L'essai vidéo érudit (et pourtant empli de petites facéties plaisantes) de science-fiction réalisé par Patrick Keiller montre une vision à l'ampleur rafraîchissante et vide de toute panique des marasmes économiques du monde actuel en les localisant dans les vastes tessellations de l'histoire géologique et biologique de notre planète, que le film considère comme étant une perpétuelle histoire de déclin et de renouveau. Keiller n'utilise pas les événements de l'actualité comme un point focal de ses larges ruminations philosophiques et autres filatures de l'esprit, mais plutôt comme une tangente récurrente, s'approchant d'elle occasionnellement pour ramener son conte vagabond dans une direction. Tout comme Billy Pilgrim, le héros du livre de Kurt Vonnegut Slaughterhouse-Five, le protagoniste de Keiller, nommé Robinson (qui, comme dans les précédents films du réalisateur, n'est jamais vu, bien que lourdement évoqué) semble être détaché de toute temporalité.
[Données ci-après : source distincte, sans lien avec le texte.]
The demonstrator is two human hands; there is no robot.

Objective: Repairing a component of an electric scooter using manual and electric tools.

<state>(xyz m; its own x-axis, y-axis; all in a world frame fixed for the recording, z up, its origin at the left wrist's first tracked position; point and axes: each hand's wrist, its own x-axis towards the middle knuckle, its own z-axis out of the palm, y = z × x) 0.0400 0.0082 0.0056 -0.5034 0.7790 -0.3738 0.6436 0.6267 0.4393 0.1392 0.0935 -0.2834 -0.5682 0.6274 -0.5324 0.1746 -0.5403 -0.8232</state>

Robinson in Ruins est composée de douzaines d'images prises dans un Sud rural de l'Angleterre, illustrant par une répétition constante un hybride des efforts infrastructurelles de l'homme et leur ruine inévitable - notre travail et la réclamation de la Terre. Sous l'idée qu'il s'agit d'images perdues miraculeusement retrouvées (vaine vanité cependant lorsque l'on ne peut que remarquer qu'elles proviennent toutes du travail récent de Keiller, filmées et projetées avec une pellicule 35mm incroyablement sublime bien plus qu'avec les rouleaux poussiéreux prétendues par la narration), ces images sont composées avec une frontale consistante - et une certaine centralité de même, évitant l'humain sans pour autant complètement l'exciser. (Si être en haut de l'affiche est déterminé par le temps d'apparition à l'écran en comparaison des autres, le motard qui apparaît quelques secondes à l'écran au milieu du film, dans le loin et en angle oblique, serait la star incontestable.)
Si les images se calquent sur le cinéma aux coins parfaits de Greenaway, la narration (par Vanessa Redgrave) rappelle Harun Farocki, ce pourvoyeur intrépide d'interminables flux de données géopolitiques et historiques, de figures et d'annotations, mais l'inclination de Keiller à mettre en valeur une sorte de nostalgie perplexe est proche de l'érudition similairement attractive de Ross McElwee. Qu'importe que Keiller puisse confirmer ces influences ou non : levons nos verres au lichen de 5000 ans, qui se rirait de nous, s'il le pouvait.